A few days after the NCAAs, Biron will be among 18 women who will be invited to the Olympic training center in California to try out for USA Rugby, which is seeking crossover athletes to compete in Rugby Sevens for the 2028 Summer Olympics at Los Angeles.

“I’m so excited — I literally can’t help myself, the idea that they even thought about taking this little girl from Bow, New Hampshire,” Biron says. “I was so curious, I asked them, like, ‘How in the world did you find me — and why me?’” 

She was told that USA Rugby searched among the top multi-event women athletes while focusing on graduating seniors.

“And then they looked at photos of people competing,” says the 5-foot-8-inch Biron, who grew up playing boys’ ice hockey. “And they said to me, which I thought was hilarious, they’ve never seen that type of aggression brought to track and field. 

“I know some people say I make the worst faces when I compete. I’m always grinding my teeth, everything’s super tense and I’m screaming a lot of the time. There’s a lot of strain. You can see how competitive I am on my face. And apparently that’s what they were looking for.” 

If rugby doesn’t work out, Biron hopes to move into coaching. She has been working as a part-time track and field assistant coach at the John D. O’Bryant School of Mathematics and Science near Northeastern’s Boston campus.

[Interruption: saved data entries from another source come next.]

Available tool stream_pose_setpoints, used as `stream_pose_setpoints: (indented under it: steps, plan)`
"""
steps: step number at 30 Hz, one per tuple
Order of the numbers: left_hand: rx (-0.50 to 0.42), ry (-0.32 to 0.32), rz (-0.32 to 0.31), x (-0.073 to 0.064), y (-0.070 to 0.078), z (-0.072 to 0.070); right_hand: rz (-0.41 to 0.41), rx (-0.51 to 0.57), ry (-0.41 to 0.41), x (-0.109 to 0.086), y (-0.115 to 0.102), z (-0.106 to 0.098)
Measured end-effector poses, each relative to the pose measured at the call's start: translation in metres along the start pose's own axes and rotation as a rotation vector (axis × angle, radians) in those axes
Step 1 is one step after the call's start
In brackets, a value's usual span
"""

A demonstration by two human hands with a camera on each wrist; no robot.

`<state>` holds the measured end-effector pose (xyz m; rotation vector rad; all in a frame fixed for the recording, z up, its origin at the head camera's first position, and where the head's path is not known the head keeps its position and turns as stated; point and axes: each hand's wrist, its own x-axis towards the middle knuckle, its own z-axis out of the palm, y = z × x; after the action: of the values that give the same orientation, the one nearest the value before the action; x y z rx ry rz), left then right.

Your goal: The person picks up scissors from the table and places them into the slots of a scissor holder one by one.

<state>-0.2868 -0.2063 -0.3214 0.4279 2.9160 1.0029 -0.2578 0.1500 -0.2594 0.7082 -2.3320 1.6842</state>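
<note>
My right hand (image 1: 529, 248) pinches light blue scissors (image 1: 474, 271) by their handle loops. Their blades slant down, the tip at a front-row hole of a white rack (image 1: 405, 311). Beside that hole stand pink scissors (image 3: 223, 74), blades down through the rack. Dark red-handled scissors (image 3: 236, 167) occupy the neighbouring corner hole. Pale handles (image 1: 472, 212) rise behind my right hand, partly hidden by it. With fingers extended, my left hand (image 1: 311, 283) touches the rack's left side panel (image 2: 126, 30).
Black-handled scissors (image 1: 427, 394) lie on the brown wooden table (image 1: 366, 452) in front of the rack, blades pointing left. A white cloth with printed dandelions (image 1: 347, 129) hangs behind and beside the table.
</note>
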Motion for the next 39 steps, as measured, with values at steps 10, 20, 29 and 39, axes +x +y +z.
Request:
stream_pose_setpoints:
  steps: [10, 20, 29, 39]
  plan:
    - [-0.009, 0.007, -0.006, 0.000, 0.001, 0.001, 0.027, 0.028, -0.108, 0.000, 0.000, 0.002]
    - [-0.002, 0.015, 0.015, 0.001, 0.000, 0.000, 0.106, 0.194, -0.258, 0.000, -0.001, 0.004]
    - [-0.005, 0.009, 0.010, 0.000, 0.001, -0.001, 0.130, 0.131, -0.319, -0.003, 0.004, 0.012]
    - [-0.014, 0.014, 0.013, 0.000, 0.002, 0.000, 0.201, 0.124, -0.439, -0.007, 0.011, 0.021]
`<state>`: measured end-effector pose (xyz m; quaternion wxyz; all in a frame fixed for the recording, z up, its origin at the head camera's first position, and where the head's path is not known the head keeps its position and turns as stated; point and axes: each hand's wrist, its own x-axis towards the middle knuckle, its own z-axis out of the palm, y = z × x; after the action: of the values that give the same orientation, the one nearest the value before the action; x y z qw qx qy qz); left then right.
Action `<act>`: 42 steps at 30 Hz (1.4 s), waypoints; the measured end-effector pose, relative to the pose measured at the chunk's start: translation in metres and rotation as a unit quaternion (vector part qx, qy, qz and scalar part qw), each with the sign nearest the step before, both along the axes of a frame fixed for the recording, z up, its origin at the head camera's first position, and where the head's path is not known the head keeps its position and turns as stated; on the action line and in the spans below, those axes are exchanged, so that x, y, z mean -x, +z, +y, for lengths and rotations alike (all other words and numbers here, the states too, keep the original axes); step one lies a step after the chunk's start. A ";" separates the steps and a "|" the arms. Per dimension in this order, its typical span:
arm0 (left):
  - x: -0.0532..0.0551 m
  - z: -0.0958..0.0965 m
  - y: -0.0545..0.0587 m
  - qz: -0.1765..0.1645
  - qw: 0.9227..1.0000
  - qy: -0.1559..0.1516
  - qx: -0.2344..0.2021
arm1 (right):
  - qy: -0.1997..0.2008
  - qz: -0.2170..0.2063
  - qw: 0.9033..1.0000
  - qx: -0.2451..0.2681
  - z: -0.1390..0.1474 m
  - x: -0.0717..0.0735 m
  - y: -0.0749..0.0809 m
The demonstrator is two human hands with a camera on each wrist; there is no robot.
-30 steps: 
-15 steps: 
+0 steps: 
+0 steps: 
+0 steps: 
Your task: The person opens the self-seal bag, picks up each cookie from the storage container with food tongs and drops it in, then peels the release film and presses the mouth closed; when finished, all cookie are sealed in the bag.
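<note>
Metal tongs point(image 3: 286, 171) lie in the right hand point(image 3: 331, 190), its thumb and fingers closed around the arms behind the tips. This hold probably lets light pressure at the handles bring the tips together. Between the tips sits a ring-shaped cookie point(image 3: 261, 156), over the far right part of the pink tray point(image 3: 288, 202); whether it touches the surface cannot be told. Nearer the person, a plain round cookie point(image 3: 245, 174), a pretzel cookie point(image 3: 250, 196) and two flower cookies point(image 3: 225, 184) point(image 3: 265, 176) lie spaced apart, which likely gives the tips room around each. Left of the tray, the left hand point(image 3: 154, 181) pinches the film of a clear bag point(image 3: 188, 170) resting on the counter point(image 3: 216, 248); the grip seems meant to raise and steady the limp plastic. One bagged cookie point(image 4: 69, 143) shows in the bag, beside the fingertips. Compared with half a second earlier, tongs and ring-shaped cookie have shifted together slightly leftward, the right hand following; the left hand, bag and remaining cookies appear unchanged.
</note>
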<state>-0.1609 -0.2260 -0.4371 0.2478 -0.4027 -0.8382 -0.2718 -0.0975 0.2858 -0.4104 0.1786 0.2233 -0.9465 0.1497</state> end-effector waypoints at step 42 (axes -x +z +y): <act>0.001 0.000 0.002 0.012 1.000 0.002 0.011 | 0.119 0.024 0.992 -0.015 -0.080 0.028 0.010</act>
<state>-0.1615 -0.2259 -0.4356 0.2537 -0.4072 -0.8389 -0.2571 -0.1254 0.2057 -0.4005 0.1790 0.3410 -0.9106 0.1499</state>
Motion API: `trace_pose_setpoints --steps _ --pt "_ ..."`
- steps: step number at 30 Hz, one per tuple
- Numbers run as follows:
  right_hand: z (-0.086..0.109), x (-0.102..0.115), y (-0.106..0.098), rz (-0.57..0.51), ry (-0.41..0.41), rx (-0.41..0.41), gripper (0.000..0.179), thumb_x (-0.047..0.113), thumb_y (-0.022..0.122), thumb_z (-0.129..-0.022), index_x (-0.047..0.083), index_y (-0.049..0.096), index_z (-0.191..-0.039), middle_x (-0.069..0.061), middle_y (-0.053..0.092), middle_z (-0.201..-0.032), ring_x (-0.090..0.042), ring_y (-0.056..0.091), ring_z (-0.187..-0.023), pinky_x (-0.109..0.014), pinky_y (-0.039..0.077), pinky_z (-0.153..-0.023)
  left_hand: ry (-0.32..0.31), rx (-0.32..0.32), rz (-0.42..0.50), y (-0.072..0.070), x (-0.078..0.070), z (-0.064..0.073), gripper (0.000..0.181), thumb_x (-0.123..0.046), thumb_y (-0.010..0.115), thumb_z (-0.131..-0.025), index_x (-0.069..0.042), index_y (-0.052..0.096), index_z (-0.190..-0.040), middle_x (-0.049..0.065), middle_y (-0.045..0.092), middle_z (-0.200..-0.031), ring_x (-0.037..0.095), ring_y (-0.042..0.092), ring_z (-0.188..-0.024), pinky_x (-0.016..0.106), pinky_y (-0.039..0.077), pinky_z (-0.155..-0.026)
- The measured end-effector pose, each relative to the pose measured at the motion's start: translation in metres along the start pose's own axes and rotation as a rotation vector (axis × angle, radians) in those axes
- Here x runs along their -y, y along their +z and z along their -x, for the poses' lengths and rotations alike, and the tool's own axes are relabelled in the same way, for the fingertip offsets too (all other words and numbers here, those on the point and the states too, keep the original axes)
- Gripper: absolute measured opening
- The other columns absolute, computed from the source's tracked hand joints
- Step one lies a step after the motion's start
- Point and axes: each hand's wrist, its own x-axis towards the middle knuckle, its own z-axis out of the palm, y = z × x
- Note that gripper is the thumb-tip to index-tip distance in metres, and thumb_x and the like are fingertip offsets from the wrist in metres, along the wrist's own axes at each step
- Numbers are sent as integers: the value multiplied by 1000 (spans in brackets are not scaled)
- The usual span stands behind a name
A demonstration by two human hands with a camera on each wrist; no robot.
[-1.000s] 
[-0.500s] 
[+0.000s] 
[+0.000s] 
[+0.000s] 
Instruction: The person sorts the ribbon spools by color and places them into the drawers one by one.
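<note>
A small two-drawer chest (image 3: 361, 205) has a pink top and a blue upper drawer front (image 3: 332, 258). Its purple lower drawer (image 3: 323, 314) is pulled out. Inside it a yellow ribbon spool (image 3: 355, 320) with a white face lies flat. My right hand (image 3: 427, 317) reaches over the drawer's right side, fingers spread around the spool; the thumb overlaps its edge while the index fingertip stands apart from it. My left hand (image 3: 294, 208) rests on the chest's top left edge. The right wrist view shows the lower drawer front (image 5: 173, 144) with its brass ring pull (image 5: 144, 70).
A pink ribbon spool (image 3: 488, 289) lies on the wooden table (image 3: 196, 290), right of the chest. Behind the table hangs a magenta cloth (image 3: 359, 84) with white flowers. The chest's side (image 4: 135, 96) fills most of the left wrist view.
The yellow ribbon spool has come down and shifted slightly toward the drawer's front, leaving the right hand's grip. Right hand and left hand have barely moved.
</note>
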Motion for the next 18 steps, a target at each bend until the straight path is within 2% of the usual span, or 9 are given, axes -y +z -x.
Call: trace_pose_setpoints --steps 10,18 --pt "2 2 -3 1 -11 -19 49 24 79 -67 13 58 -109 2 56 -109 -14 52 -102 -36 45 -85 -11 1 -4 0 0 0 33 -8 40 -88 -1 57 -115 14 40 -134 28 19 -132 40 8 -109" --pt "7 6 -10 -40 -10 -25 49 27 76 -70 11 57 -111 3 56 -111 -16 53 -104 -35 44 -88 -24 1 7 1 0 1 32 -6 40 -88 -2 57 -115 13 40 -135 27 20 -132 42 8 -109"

“I really love it,” she says.

Do you see the circular element of her story? When athletes are working as hard as Biron, says Shaw, the demands they make bring out the best in their coaches, inspiring them to raise the level of coaching. 

It is in that paying-it-forward spirit that Shaw is looking forward to the week in Eugene. 

“I always knew she could do it,” Shaw says. “When you get to this point at NCAAs, if you can just replicate what you did to get there, you’re putting yourself in a great position to be an All-American.

“It’s just an honor for me to be there,” Shaw adds. “I’m her plus-one.”

This was always the dream.

“The biggest thing is just making it,” Biron says. “It’s what I wanted the entire time I’ve been here. So I just want to go out and have fun.”

Imagine how Dominique Biron might perform without feeling pressure.

“Yes,” she says with a short laugh. “This will be a first.”